Start of SUPPLIED DATA

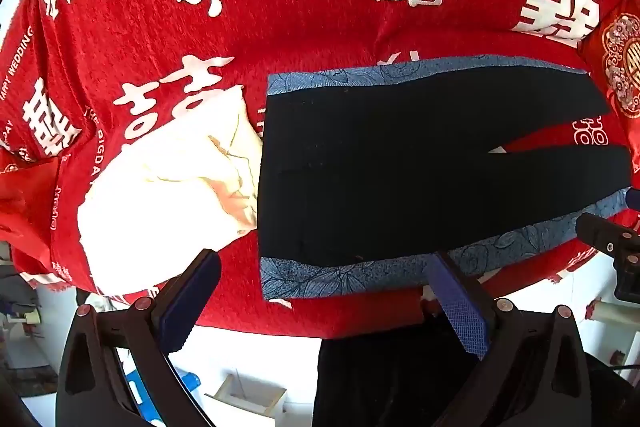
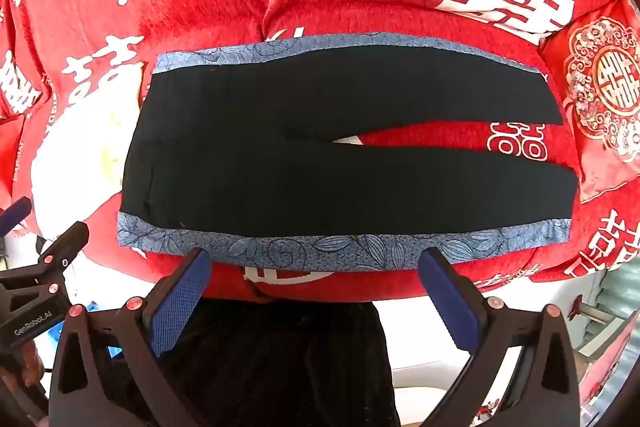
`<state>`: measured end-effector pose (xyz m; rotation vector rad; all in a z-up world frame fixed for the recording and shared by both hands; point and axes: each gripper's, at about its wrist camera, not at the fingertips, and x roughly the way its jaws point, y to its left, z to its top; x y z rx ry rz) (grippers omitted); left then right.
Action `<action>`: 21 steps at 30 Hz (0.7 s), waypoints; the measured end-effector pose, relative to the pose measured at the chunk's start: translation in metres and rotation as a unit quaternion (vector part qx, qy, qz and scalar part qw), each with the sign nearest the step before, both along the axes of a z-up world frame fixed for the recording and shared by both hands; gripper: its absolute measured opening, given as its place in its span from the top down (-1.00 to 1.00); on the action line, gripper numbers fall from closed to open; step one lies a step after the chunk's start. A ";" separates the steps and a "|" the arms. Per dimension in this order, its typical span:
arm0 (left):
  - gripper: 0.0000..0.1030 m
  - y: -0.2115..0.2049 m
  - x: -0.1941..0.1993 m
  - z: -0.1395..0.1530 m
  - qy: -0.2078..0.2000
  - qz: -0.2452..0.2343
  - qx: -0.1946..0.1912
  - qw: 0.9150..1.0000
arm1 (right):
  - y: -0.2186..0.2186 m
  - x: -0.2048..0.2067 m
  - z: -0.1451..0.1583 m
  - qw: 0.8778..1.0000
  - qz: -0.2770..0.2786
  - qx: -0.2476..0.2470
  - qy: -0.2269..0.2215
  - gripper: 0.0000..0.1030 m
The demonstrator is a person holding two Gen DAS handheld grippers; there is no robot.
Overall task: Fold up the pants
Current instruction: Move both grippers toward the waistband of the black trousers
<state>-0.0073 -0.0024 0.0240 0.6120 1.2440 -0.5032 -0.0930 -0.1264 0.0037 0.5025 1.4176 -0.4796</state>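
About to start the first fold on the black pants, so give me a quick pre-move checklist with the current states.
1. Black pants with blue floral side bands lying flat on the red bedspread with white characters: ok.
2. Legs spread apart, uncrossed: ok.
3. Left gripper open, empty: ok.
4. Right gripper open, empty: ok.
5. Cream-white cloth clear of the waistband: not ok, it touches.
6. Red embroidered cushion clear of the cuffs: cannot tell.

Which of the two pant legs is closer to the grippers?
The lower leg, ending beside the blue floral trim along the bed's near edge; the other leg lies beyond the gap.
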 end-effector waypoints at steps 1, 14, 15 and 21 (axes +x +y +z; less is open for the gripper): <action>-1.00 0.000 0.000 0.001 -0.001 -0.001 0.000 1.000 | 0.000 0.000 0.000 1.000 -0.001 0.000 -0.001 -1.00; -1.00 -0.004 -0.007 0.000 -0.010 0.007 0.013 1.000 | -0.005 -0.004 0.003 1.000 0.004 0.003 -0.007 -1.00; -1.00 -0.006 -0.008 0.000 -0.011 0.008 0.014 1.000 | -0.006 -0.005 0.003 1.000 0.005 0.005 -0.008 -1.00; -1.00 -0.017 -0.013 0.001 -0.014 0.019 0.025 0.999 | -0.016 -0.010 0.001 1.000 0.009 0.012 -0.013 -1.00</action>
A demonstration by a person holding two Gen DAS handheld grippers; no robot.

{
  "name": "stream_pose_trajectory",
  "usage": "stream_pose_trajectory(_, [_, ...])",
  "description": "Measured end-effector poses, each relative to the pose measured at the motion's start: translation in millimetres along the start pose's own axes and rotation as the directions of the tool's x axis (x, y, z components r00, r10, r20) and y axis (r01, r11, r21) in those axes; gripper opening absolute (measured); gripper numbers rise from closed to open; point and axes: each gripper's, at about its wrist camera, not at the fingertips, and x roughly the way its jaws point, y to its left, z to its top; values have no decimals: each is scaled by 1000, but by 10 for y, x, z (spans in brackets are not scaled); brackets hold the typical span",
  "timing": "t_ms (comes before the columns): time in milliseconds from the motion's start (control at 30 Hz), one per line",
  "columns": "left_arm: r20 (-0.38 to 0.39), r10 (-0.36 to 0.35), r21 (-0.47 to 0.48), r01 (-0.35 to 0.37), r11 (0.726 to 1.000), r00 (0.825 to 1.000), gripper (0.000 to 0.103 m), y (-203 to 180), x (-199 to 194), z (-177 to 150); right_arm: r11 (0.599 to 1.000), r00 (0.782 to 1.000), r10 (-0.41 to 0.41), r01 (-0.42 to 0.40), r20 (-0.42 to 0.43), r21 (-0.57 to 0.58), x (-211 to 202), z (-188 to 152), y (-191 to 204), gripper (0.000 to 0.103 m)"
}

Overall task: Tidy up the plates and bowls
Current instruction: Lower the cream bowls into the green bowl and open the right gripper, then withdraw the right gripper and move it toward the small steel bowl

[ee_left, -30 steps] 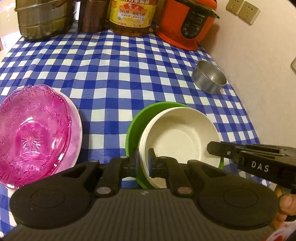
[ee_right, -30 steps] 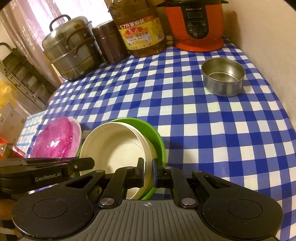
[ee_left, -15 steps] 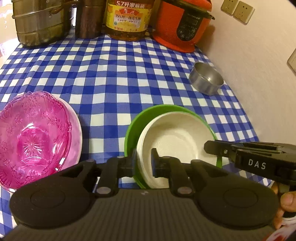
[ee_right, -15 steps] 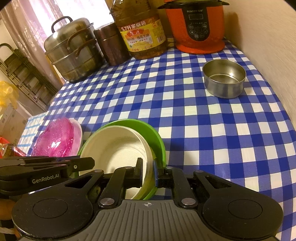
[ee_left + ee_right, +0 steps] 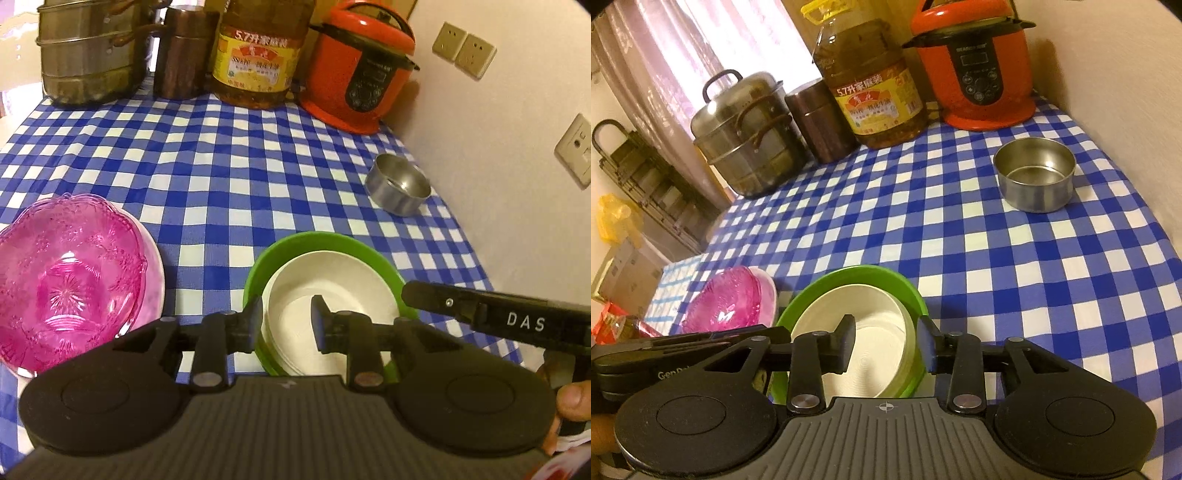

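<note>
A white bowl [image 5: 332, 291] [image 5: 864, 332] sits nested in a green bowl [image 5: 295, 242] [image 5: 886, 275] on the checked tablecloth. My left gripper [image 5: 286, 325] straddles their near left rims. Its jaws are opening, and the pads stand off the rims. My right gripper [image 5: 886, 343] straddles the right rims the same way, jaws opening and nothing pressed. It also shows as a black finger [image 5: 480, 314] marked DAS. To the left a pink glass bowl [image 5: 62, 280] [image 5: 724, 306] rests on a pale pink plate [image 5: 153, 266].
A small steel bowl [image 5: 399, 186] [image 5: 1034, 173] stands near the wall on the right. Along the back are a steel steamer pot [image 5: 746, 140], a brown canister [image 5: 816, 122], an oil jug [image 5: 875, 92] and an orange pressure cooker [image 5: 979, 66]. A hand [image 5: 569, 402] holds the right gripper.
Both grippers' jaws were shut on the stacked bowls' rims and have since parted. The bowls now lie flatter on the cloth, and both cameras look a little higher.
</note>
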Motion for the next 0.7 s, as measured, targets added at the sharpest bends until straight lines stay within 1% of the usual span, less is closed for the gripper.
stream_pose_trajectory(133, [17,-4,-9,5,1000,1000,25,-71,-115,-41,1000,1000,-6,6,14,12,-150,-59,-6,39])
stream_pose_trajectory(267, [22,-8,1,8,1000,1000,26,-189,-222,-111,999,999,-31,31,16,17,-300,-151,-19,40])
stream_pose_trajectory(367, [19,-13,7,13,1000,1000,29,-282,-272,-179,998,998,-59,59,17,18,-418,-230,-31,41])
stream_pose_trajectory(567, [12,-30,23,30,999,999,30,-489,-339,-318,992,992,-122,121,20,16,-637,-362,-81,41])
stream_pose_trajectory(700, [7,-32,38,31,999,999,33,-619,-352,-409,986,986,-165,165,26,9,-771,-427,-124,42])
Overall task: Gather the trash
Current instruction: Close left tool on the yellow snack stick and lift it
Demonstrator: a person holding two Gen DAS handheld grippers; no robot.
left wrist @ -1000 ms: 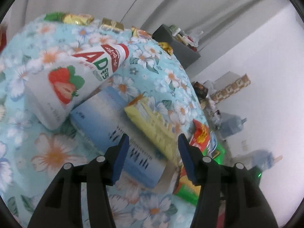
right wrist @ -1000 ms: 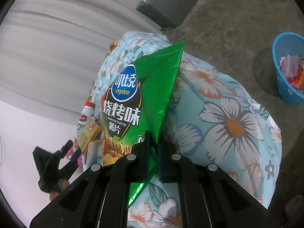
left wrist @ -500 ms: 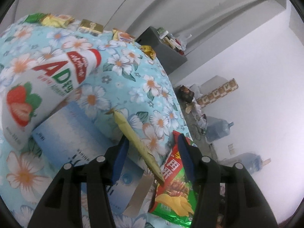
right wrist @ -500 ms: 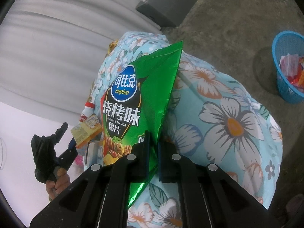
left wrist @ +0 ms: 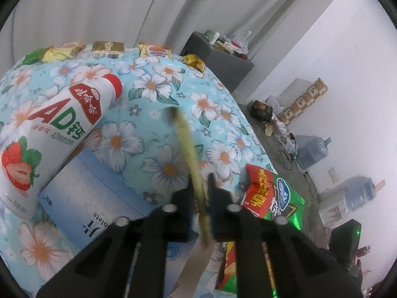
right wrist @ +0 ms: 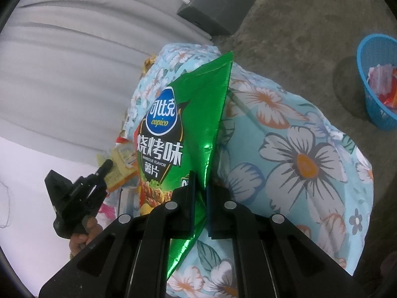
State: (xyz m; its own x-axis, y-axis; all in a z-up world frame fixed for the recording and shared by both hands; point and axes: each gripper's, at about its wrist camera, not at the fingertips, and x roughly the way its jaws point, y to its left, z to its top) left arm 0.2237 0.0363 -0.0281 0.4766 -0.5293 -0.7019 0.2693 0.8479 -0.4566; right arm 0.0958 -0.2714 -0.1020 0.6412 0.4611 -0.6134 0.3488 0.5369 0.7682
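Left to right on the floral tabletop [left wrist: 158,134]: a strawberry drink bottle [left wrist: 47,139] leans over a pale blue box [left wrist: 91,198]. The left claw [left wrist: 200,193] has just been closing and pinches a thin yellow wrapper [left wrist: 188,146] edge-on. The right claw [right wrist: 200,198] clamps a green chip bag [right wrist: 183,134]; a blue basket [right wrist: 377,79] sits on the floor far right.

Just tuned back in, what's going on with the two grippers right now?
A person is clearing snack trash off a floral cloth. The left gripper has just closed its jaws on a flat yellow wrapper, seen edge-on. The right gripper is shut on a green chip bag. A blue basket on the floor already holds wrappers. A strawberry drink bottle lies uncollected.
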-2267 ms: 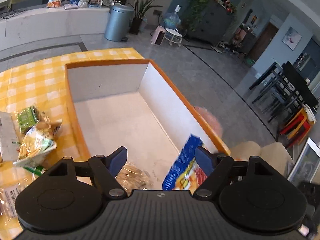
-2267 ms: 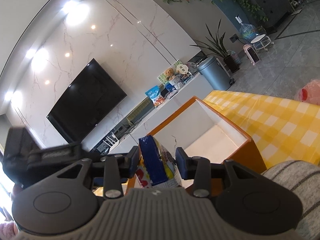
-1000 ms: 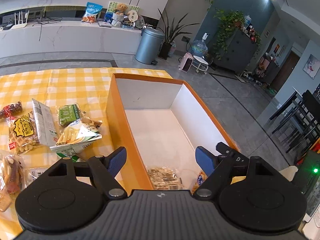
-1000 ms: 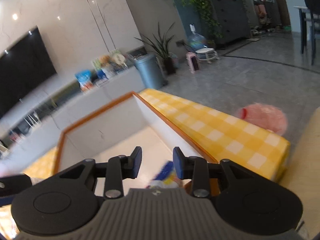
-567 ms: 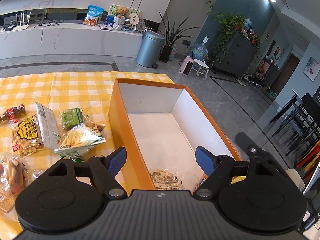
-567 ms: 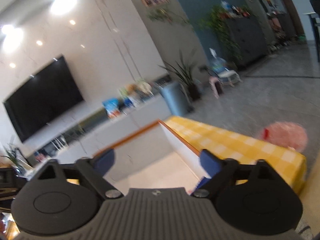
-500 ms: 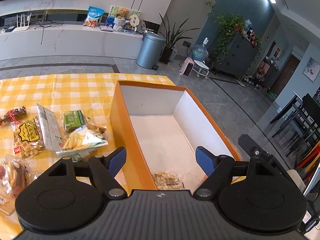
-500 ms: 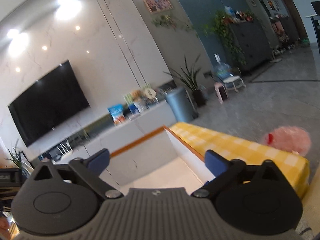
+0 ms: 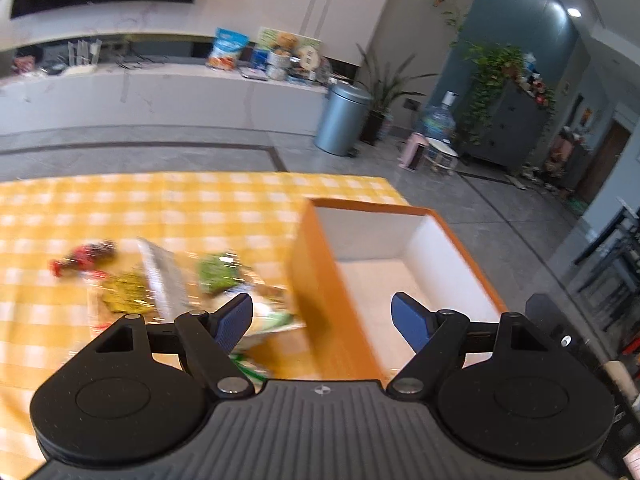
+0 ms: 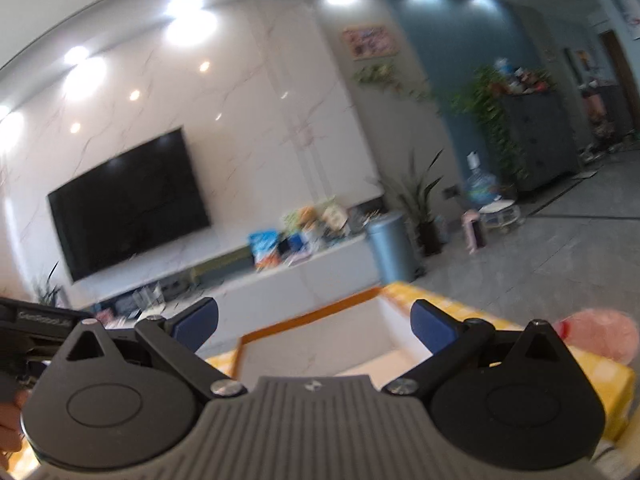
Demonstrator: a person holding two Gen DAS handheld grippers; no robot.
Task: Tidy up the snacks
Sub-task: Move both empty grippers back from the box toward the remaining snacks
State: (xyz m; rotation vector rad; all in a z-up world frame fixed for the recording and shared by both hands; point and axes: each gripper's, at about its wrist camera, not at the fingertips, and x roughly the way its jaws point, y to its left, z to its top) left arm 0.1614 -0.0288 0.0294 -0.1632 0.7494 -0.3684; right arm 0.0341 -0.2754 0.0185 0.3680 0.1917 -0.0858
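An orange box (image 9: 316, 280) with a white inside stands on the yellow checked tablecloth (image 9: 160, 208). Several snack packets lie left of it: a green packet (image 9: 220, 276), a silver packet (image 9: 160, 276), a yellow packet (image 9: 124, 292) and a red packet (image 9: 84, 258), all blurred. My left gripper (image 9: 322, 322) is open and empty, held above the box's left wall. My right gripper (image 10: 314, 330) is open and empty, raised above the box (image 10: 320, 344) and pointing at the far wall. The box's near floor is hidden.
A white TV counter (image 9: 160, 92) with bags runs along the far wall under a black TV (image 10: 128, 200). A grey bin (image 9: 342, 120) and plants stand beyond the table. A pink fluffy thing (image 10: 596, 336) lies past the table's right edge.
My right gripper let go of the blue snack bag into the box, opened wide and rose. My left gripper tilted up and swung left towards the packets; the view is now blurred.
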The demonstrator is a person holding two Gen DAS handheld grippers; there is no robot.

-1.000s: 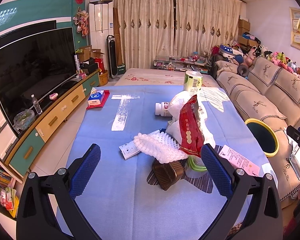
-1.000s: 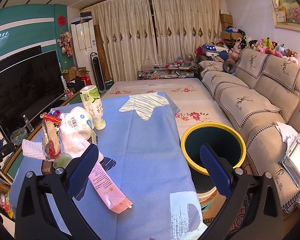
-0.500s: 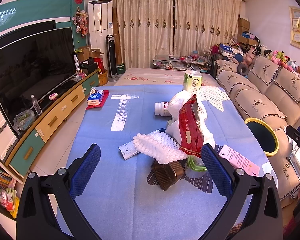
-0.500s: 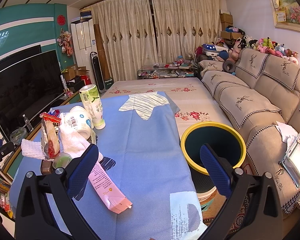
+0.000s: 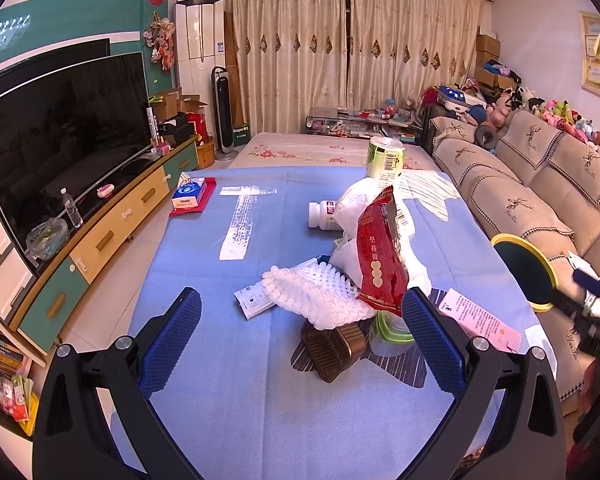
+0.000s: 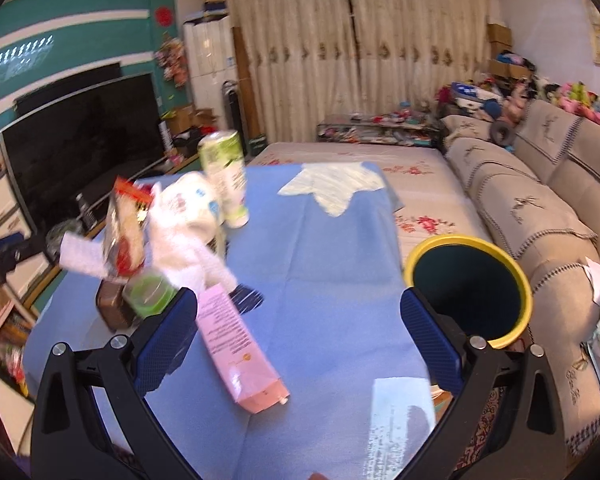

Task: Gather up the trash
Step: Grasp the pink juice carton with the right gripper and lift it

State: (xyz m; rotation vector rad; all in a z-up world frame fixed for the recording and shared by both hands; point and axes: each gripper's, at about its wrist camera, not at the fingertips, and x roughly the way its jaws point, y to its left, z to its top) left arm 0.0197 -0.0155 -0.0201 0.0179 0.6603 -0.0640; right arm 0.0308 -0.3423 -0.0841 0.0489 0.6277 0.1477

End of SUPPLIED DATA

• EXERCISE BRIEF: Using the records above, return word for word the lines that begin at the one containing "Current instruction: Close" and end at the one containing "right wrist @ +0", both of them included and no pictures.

• EXERCISE OUTPUT:
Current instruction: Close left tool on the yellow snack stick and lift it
Demonstrator: a person holding two Gen DAS handheld grippers; no robot.
left wrist @ -1000 ms: 
right wrist @ -1000 ms: 
left wrist @ -500 ms: 
right wrist @ -500 ms: 
left wrist @ +0 ms: 
right wrist @ +0 ms: 

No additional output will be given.